Formulation of the claim

Arkoun rejects a random fundamentalist interpretation of the Qur’an because it ignores interpretive and critical inquiry.

Explanation

In this claim, Arkoun objects to a mode of reading that confines itself to fixing meaning from within a closed fundamentalist horizon, without passing through the tools of historical and interpretive understanding.
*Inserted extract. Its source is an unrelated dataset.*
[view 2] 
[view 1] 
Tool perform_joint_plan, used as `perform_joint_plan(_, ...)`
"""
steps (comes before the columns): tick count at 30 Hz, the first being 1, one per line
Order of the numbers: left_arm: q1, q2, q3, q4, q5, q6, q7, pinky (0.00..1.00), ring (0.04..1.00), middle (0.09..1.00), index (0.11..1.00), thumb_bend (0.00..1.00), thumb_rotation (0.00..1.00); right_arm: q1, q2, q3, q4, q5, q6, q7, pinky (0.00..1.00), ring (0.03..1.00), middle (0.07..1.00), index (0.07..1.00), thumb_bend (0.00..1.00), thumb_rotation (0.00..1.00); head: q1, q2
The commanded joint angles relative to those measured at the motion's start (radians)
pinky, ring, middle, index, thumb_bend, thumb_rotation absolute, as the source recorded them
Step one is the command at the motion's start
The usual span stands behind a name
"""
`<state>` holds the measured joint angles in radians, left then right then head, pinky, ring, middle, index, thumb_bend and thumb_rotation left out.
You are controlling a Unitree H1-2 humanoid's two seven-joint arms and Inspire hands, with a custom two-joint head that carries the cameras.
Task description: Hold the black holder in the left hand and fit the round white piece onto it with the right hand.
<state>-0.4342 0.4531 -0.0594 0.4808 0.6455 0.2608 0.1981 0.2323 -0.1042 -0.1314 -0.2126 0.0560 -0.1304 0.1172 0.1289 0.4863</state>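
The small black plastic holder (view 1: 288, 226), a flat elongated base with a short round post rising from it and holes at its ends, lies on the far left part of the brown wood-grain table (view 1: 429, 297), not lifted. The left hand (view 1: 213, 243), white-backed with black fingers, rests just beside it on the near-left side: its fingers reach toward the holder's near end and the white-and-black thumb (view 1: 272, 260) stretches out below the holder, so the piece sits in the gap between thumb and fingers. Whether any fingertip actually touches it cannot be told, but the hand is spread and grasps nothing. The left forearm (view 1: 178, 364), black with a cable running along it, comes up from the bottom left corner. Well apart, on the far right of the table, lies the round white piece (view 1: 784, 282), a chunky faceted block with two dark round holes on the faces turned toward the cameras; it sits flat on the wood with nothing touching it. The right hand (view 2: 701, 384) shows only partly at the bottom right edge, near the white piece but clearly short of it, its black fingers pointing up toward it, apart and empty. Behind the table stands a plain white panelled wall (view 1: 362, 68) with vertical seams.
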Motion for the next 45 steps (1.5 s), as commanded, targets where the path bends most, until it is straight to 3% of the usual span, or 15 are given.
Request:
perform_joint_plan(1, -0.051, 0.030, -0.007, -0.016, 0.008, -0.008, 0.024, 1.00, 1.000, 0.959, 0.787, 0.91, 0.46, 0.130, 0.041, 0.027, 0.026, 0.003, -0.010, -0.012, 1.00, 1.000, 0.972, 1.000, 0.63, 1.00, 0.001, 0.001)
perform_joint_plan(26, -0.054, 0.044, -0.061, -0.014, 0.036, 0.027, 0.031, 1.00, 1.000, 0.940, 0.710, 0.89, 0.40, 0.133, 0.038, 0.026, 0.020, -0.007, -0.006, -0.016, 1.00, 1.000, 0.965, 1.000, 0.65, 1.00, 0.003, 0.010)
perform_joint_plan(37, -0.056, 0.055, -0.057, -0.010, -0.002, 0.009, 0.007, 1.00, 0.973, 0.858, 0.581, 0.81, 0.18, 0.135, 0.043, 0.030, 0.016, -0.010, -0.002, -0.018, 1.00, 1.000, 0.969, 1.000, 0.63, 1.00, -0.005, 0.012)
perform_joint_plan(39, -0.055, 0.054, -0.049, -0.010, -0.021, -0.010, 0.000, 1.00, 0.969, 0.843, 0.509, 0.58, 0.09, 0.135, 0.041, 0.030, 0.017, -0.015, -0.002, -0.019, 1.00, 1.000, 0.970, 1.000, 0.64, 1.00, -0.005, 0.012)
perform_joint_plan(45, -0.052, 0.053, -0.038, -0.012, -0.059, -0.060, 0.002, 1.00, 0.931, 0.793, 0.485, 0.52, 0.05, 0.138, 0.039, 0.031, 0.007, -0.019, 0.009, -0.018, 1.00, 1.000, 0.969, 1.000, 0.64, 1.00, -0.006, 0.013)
Randomness here is not merely a lack of order; it is also a relinquishing of the critical distance that makes interpretation accountable to scrutiny.

What is meant by this critique appears in the fact that interpretation, when detached from interpretive inquiry, becomes a reproduction of preexisting meaning rather than an uncovering of its layers and problems. For that reason, Arkoun’s objection is linked to the need to open the text to a reading that examines the conditions of understanding and does not merely claim an already fixed meaning.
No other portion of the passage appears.